> [What you have to do] An exact copy of all the data below is needed, without its pictures.

> [Information provided]
==================================================

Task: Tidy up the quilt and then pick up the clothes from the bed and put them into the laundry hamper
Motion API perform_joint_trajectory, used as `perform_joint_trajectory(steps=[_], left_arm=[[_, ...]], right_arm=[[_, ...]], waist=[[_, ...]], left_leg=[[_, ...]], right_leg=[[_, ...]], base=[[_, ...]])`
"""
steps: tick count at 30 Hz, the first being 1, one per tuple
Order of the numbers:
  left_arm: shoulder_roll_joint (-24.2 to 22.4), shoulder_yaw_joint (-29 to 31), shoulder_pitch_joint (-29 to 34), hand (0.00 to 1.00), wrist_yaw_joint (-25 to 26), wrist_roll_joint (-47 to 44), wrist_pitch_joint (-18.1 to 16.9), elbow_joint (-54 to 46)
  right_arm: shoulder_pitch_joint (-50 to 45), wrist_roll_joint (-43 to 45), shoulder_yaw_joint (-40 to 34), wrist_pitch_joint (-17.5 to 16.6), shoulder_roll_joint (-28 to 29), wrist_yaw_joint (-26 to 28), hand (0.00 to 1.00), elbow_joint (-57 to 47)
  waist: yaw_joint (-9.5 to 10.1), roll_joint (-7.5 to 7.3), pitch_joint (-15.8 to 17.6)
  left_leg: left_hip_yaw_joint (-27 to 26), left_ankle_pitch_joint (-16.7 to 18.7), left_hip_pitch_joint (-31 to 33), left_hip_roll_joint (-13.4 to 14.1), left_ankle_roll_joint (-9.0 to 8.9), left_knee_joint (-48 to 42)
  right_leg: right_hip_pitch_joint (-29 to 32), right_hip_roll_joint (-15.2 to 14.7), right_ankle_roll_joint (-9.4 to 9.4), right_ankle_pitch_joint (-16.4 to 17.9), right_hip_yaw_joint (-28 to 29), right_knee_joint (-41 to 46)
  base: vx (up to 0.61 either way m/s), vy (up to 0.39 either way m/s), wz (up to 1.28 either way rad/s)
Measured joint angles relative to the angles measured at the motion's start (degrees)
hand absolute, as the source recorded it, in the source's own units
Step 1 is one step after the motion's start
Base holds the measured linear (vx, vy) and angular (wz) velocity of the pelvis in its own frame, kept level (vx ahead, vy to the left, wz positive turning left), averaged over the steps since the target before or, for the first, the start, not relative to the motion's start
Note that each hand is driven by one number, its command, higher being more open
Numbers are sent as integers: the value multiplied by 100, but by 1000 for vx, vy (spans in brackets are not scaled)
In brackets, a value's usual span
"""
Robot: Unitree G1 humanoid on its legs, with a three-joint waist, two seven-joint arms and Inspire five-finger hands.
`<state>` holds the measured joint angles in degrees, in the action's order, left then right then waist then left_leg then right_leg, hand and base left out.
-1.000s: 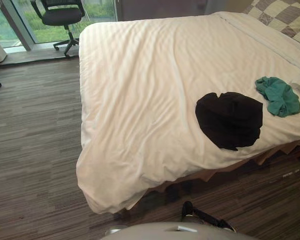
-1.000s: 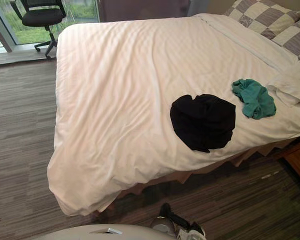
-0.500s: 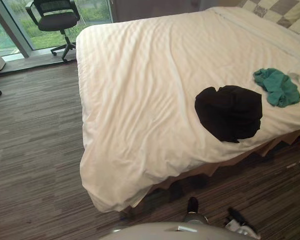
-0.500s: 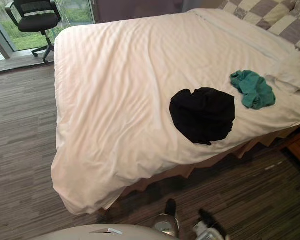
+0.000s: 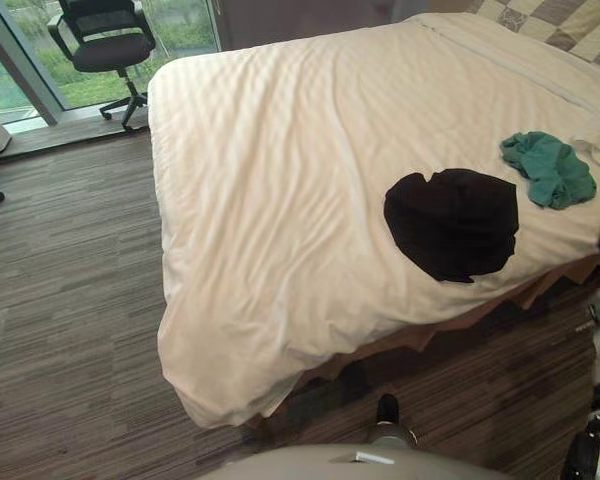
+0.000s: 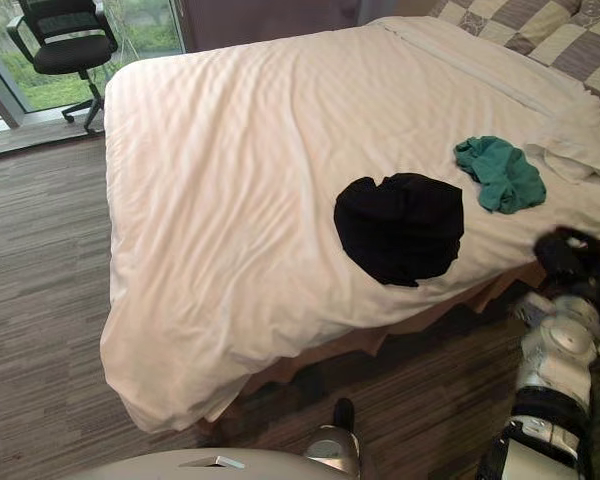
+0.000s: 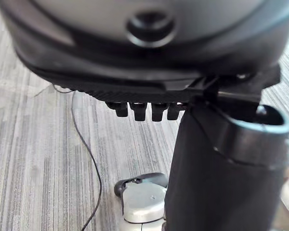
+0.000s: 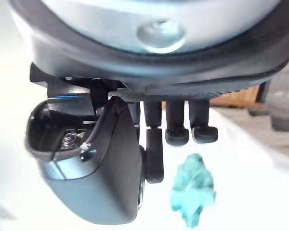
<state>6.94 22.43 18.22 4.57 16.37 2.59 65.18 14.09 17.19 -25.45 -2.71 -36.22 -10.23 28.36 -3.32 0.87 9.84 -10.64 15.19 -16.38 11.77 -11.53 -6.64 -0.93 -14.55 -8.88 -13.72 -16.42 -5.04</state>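
Hanging over the wood-grain floor (image 7: pixel 38 144), left hand (image 7: pixel 135 72); whether it is spread or closed, cannot tell. Office chair (image 5: pixel 105 45) stands past the far left corner of the bed (image 6: pixel 365 340); white quilt (image 5: pixel 300 150) spread across it, lightly wrinkled, near left corner drooping off the edge; black garment (image 5: pixel 450 223) flat near the near edge, teal garment (image 5: pixel 548 170) bunched right of it toward the right edge, the two apart. Right hand (image 6: pixel 570 255) at the near edge by the right corner, fingers (image 8: pixel 154 159) slack and loosely extended, holding nothing.
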Motion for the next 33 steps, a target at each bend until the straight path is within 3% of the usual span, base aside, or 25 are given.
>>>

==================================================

> [Reply]
Task: Tidy up the quilt and then pick up the clothes from the bed and put them into the laundry hamper
Motion API perform_joint_trajectory, used as `perform_joint_trajectory(steps=[_], left_arm=[[_, ...]], right_arm=[[_, ...]], waist=[[_, ...]], left_leg=[[_, ...]], right_leg=[[_, ...]], base=[[_, ...]])`
"""
steps: tick count at 30 Hz, the first being 1, one per tuple
Order of the numbers:
  left_arm: shoulder_roll_joint (-24.2 to 22.4), shoulder_yaw_joint (-29 to 31), shoulder_pitch_joint (-29 to 34), hand (0.00 to 1.00), wrist_yaw_joint (-25 to 26), wrist_roll_joint (-47 to 44), wrist_pitch_joint (-18.1 to 16.9), elbow_joint (-54 to 46)
  right_arm: shoulder_pitch_joint (-50 to 45), wrist_roll_joint (-43 to 45), shoulder_yaw_joint (-40 to 34), wrist_pitch_joint (-17.5 to 16.6), shoulder_roll_joint (-28 to 29), wrist_yaw_joint (-26 to 28), hand (0.00 to 1.00), elbow_joint (-57 to 47)
  waist: yaw_joint (-9.5 to 10.1), roll_joint (-7.5 to 7.3), pitch_joint (-15.8 to 17.6)
  left_leg: left_hip_yaw_joint (-27 to 26), left_ankle_pitch_joint (-16.7 to 18.7), left_hip_pitch_joint (-31 to 33), left_hip_roll_joint (-13.4 to 14.1), left_ankle_roll_joint (-9.0 to 8.9), left_knee_joint (-48 to 42)
  right_leg: right_hip_pitch_joint (-29 to 32), right_hip_roll_joint (-15.2 to 14.7), right_ankle_roll_joint (-9.4 to 9.4), right_ankle_pitch_joint (-16.4 to 17.9), right_hip_yaw_joint (-28 to 29), right_knee_joint (-41 to 46)
  base: vx (up to 0.61 either way m/s), vy (up to 0.39 either way m/s), wz (up to 1.28 either way rad/s)
Measured joint angles relative to the angles measured at the motion's start (degrees)
hand absolute, as the source recorded it, in the source's own units
Step 1 is one step after the motion's start
Base holds the measured linear (vx, vy) and angular (wz) velocity of the pelvis in its own frame, kept level (vx ahead, vy to the left, wz positive turning left), averaged over the steps since the target before or, for the first, the start, not relative to the motion's start
Note that each hand is driven by one number, its command, higher being more open
Numbers are sent as integers: the value multiplied by 100, but by 1000 for vx, vy (spans in brackets are not scaled)
In brackets, a value's usual span
"""
Robot: Unitree G1 humanoid on its legs, with a three-joint waist, two seven-joint arms and Inspire five-finger hands.
`<state>` holds the measured joint angles in degrees, in the action's order, left then right then waist then left_leg then right_leg, hand and base left out.
-1.000s: 
-1.000s: 
-0.500s: 
-0.500s: 
+0.000s: 
+0.000s: 
+0.000s: 
+0.000s: 
<state>6.94 22.43 18.22 4.57 16.37 2.59 65.18 14.09 17.19 -25.45 -2.71 -36.22 -10.23 28.36 -3.32 0.87 9.84 -10.64 15.19 -16.38 11.77 -11.53 -6.64 -0.93 -14.55 -8.88 -13.72 -16.42 -5.04</state>
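Hanging over the wood-grain floor (image 7: pixel 38 144), left hand (image 7: pixel 135 72); whether it is spread or closed, cannot tell. Office chair (image 5: pixel 105 45) stands past the far left corner of the bed (image 6: pixel 365 340); white quilt (image 5: pixel 300 150) spread across it, lightly wrinkled, near left corner drooping off the edge; black garment (image 5: pixel 450 223) flat near the near edge, teal garment (image 5: pixel 548 170) bunched right of it toward the right edge, the two apart. Right hand (image 6: pixel 570 255) at the near edge by the right corner, fingers (image 8: pixel 154 159) slack and loosely extended, holding nothing.
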Motion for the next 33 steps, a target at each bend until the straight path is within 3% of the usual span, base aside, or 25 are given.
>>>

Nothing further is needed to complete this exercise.